Implement Proper Integer and Complex Type Support for All Functions
Opened this issue · 1 comments
Last November I reached out about a speed issue regarding the colsums and rowsums functions, noting that parallel performance over integer matrices wasn't nearly as efficient as it should have been. It turned out this was because there wasn't a proper case defined for integers in the parallel functions, and the issue was quickly resolved by adding proper support for integers for these functions.
That said, the solution to this issue begs the question - was this an isolated issue with this function alone, or is this a systematic issue with the functions in this package? This question's been on my mind since then, and after finally getting around to perusing this package's source code and running some benchmarks it does appear to have been the latter. In short, while I haven't reviewed the source code for nor benchmarked every function, lack of integer type support appears to be an issue with most functions in this package, and while not as pressing, it's also worth noting that there currently doesn't appear to be any complex type support implemented at all for any of these functions.
In light of this, I'm inclined to request a systematic review of all functions in this package, with the goal of adding proper integer and complex type support for all relevant package functions (ideally / preferably starting with the column / row-wise functions - i.e. colMedians / rowMedians, colmeans / rowmeans, colMads / rowMads, etc.). Adding proper integer support for all package functions should improve performance of all functions over integer vectors / matrices just as it did for the parallelized versions of colsums / rowsums, and adding proper complex type support seems sensible as well, as it would allow these functions to be used on all relevant vector / matrix types.
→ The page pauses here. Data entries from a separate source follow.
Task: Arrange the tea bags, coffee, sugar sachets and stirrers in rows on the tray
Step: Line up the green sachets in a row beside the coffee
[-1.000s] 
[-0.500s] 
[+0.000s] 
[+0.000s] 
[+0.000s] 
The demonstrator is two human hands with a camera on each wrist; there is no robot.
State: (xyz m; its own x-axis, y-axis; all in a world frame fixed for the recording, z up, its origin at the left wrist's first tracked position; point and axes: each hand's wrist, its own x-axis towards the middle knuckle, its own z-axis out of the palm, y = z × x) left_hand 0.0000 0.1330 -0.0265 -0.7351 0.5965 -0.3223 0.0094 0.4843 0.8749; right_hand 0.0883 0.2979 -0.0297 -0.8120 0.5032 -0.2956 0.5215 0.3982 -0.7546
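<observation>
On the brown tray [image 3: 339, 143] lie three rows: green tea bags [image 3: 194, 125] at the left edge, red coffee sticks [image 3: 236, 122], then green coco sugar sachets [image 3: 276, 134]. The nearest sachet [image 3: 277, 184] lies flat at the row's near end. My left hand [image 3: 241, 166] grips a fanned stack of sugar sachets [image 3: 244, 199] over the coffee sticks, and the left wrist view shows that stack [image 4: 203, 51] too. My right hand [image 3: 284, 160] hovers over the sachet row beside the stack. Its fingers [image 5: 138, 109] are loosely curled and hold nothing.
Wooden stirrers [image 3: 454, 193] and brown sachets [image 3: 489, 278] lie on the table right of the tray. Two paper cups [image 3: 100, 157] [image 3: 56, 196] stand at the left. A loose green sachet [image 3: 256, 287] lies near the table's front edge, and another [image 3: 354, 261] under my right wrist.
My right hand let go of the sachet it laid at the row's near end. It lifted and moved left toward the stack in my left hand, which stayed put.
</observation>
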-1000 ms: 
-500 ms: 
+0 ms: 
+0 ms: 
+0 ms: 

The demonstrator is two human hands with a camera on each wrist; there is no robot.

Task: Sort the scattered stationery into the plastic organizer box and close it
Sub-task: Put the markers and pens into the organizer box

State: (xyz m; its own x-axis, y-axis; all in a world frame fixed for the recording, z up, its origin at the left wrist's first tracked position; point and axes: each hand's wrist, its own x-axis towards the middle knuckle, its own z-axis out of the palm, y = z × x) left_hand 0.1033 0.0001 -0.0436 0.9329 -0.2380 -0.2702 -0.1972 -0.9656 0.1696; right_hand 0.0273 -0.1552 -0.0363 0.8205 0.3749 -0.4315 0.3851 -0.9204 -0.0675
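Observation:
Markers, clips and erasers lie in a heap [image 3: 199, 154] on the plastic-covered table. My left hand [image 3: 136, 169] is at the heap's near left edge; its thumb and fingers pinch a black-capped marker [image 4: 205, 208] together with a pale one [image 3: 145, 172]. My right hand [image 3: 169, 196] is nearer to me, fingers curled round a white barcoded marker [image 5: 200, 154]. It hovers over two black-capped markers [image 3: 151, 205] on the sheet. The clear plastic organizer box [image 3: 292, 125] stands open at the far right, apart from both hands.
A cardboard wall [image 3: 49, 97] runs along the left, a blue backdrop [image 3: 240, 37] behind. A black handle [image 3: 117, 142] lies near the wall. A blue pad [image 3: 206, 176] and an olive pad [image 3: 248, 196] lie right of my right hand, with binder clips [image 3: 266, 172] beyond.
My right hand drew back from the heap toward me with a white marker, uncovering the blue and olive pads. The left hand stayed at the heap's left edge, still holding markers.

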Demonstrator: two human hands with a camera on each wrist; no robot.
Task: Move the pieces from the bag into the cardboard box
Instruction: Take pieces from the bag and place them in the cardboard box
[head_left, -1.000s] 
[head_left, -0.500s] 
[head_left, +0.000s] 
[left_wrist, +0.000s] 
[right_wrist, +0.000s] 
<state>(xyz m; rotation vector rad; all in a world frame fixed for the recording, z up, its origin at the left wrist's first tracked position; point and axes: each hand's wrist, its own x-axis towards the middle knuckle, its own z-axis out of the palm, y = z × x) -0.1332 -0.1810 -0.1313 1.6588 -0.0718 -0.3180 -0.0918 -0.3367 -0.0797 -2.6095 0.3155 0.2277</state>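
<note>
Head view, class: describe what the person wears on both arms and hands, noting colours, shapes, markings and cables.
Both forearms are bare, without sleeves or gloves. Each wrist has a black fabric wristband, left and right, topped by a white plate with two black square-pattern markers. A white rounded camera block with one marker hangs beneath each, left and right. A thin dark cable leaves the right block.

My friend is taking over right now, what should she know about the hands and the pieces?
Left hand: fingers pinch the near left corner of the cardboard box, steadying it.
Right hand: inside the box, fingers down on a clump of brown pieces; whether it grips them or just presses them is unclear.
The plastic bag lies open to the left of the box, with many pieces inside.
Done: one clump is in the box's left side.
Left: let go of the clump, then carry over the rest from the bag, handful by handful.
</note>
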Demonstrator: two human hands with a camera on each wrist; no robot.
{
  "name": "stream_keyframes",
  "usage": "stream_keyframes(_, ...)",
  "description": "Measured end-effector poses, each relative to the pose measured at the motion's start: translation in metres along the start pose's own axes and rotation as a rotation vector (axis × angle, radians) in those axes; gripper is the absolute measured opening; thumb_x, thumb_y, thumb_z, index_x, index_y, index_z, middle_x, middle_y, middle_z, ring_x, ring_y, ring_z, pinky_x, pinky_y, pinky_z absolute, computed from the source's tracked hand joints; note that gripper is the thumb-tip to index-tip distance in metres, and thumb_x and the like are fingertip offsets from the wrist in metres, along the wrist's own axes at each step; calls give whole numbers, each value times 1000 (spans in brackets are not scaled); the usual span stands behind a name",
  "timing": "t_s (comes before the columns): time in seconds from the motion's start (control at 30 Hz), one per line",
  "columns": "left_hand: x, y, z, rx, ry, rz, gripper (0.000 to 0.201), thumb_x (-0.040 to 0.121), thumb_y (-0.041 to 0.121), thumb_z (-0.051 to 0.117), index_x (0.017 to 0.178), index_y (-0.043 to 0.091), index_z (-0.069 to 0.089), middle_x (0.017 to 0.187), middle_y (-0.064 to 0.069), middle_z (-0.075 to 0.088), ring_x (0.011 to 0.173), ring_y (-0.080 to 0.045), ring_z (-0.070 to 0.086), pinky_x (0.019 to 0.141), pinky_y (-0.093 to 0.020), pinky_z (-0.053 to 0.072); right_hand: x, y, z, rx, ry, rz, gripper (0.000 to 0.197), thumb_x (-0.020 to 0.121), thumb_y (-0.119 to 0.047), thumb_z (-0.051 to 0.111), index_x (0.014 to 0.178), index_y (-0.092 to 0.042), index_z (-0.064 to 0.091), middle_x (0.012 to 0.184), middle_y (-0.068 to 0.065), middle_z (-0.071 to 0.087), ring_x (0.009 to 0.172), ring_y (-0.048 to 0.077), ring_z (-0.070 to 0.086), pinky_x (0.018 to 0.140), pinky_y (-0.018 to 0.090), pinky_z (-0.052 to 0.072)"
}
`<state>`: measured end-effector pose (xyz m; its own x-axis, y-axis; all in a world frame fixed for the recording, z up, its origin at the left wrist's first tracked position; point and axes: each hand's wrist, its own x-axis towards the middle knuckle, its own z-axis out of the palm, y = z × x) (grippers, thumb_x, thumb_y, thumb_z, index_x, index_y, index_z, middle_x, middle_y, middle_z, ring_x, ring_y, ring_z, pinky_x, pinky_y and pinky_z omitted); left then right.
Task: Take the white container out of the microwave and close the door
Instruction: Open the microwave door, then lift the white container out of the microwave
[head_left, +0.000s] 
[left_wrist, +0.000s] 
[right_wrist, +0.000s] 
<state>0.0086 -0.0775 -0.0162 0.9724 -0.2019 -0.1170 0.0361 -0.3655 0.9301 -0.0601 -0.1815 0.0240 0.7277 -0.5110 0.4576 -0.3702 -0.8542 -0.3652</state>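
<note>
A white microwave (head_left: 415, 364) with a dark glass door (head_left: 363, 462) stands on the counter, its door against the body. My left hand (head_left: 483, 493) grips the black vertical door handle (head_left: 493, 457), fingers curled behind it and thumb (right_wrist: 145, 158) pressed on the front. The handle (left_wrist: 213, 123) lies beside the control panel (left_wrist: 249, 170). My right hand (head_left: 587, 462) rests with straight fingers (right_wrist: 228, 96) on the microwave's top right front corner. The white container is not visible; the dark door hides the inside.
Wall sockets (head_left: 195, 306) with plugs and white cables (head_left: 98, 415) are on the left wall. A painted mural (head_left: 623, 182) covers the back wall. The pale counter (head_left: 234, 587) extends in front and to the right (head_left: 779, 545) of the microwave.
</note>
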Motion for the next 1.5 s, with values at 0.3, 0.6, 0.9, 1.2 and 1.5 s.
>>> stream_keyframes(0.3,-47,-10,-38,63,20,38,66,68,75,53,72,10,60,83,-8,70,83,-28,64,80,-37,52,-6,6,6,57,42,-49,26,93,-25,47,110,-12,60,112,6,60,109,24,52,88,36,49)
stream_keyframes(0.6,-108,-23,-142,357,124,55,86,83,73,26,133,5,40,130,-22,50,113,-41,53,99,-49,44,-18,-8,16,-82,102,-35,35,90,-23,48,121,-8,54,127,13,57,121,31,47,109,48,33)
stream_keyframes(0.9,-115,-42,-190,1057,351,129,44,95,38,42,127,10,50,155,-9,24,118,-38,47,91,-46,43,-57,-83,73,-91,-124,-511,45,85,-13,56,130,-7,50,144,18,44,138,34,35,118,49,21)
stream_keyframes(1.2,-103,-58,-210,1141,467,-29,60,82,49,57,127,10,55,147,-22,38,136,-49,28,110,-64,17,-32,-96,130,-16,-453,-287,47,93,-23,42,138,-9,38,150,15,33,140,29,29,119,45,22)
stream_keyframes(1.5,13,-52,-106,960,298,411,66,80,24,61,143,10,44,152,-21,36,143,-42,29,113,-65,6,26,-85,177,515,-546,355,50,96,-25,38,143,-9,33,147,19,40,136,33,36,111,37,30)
I apologize for the late response and thank you for your interest and your suggestions.
First of all, I am aware of these issues and for some other that exist but nobody has find them :).
Most of the functions support integer and numeric values. Most of the functions support DataFrame and List since last year were I added them and even in parallel version!
As you can see I don't stop to add new options and optimize the algorithms but sometimes I have many futures to add. So, I sorted them based on their importance. That's why I have added first Lists and not finished the integers. It took me 1 year to complete the addition for List in Rfast and Rfast2 and i finished and uploaded the package I found out there was an important bug so I had to review each one of the column wise function.
My point is that I am alone, the core is huge and continues to increase and I don't have so much free time to deal with all of these. Especially to add complex type and Arrays! This needs a lot of effort so all the algorithms will work efficiently.
Patient, and all the futures will be added.